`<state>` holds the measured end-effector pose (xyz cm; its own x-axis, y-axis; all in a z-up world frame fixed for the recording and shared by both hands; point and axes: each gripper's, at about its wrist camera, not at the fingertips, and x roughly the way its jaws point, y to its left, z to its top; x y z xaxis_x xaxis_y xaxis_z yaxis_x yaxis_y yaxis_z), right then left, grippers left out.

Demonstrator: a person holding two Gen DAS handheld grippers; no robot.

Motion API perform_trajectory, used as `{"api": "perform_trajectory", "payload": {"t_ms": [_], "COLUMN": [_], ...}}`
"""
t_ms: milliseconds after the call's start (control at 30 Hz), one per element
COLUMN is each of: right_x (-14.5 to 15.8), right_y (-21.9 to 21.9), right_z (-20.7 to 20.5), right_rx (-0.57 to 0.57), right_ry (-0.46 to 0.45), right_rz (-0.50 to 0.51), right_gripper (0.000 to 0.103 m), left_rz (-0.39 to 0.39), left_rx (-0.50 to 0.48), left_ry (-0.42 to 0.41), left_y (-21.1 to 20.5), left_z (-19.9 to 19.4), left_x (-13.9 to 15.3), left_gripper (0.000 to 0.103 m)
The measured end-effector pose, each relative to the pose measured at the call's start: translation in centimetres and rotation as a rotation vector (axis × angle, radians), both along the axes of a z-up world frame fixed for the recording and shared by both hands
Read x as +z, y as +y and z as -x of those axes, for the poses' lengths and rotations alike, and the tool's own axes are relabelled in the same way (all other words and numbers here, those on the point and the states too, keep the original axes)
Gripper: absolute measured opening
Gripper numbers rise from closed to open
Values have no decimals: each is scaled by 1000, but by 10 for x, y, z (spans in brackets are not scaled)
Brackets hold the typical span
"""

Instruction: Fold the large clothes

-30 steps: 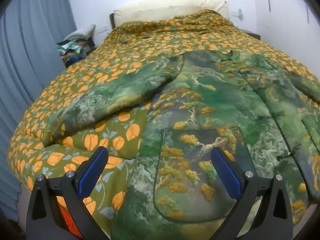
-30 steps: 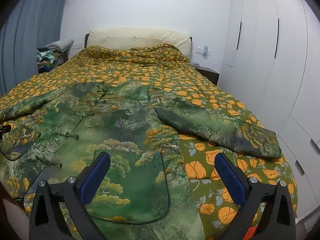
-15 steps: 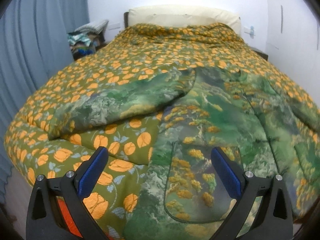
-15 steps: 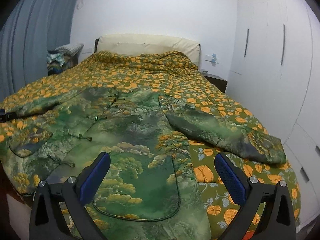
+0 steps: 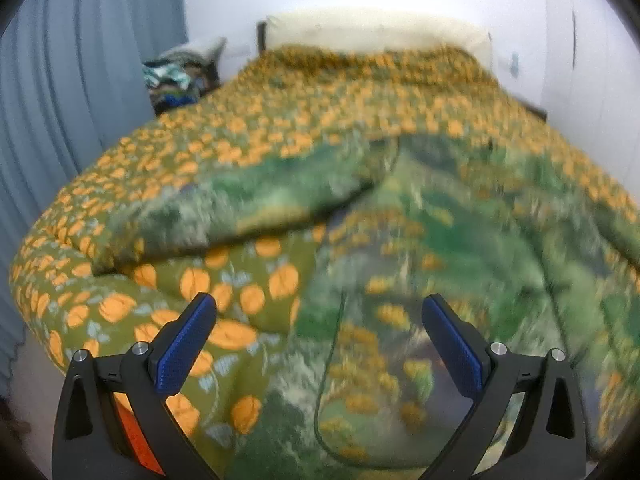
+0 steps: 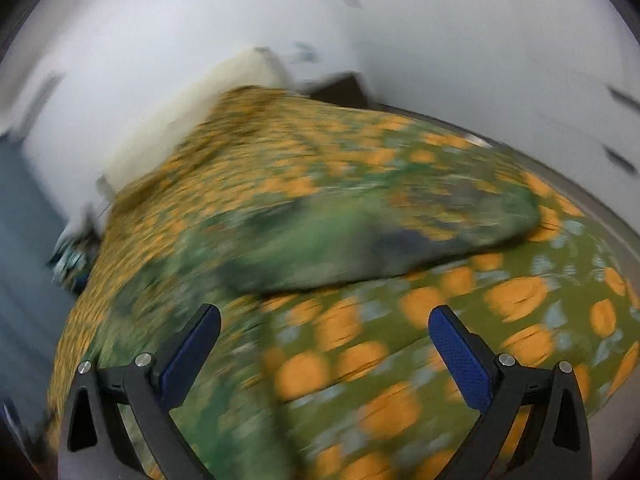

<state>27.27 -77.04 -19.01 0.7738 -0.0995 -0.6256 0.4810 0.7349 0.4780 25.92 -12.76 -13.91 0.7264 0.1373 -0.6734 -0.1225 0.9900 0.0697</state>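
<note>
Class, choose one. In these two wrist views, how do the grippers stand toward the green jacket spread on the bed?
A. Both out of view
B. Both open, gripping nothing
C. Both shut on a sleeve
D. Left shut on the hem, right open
B: the left gripper and right gripper both show blue pads spread wide with nothing between them, above the green jacket.

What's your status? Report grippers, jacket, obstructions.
Left gripper open, empty. Right gripper open, empty. Green jacket spread flat on quilt, sleeves out, unfolded. Nothing on the jacket; right view blurred.
</note>
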Motion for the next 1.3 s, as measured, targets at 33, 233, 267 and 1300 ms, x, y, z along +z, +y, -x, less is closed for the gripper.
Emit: {"api": "perform_trajectory", "payload": {"t_ms": [33, 233, 267, 1300], "right_x": [-6, -58, -65, 98], "right_y": [-16, -103, -111, 292], "right_z": [-3, -13, -14, -287], "right_rx": [-30, -265, -302, 477], "right_ry": [9, -19, -29, -66], "right_rz": [-50, -384, -417, 173], "right_gripper": [101, 95, 94, 17], "left_rz": [-8, -29, -34, 23], "left_rx": [-3, 5, 5, -7], "left_ry": [15, 24, 35, 36], "left_y": [-1, -4, -5, 16], "left_z": [-2, -8, -10, -11], "left_x": [-3, -8, -11, -21], "left_gripper": [102, 102, 102, 102]}}
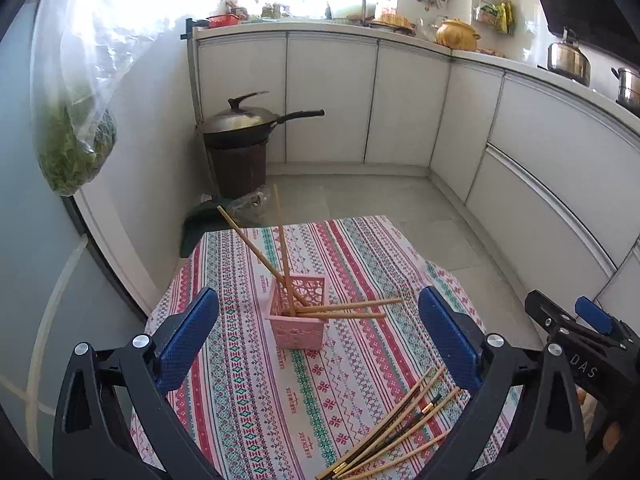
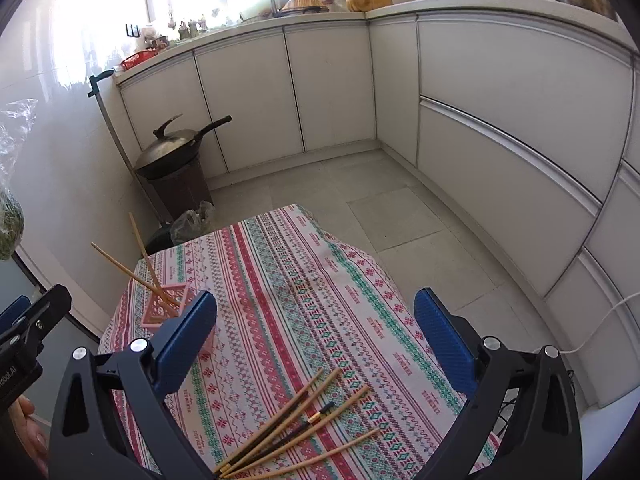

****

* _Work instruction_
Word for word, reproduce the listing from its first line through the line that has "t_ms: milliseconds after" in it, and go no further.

* _Result of this exercise_
`<state>` holds the measured end-effector pose (xyz cm; its own x-axis, y-axis; all in a z-up world frame fixed for the recording and shared by both hands; point and axes: each gripper's, at about its wrist camera, not at the fingertips, and x roughly the way its jaws point, y to its left, z to its top; x y z xaxis_x xaxis_y xaxis_z yaxis_x yaxis_y yaxis_z), right then left, grippers left out.

Demonstrator: a person holding two Gen DAS handheld grippers; no robot.

Motion API perform_trajectory, used as `{"api": "perform_trajectory", "payload": {"t_ms": [_], "COLUMN": [_], ...}}`
"""
t_ms: milliseconds after the call's start (control at 30 Hz), one per element

No further output remains.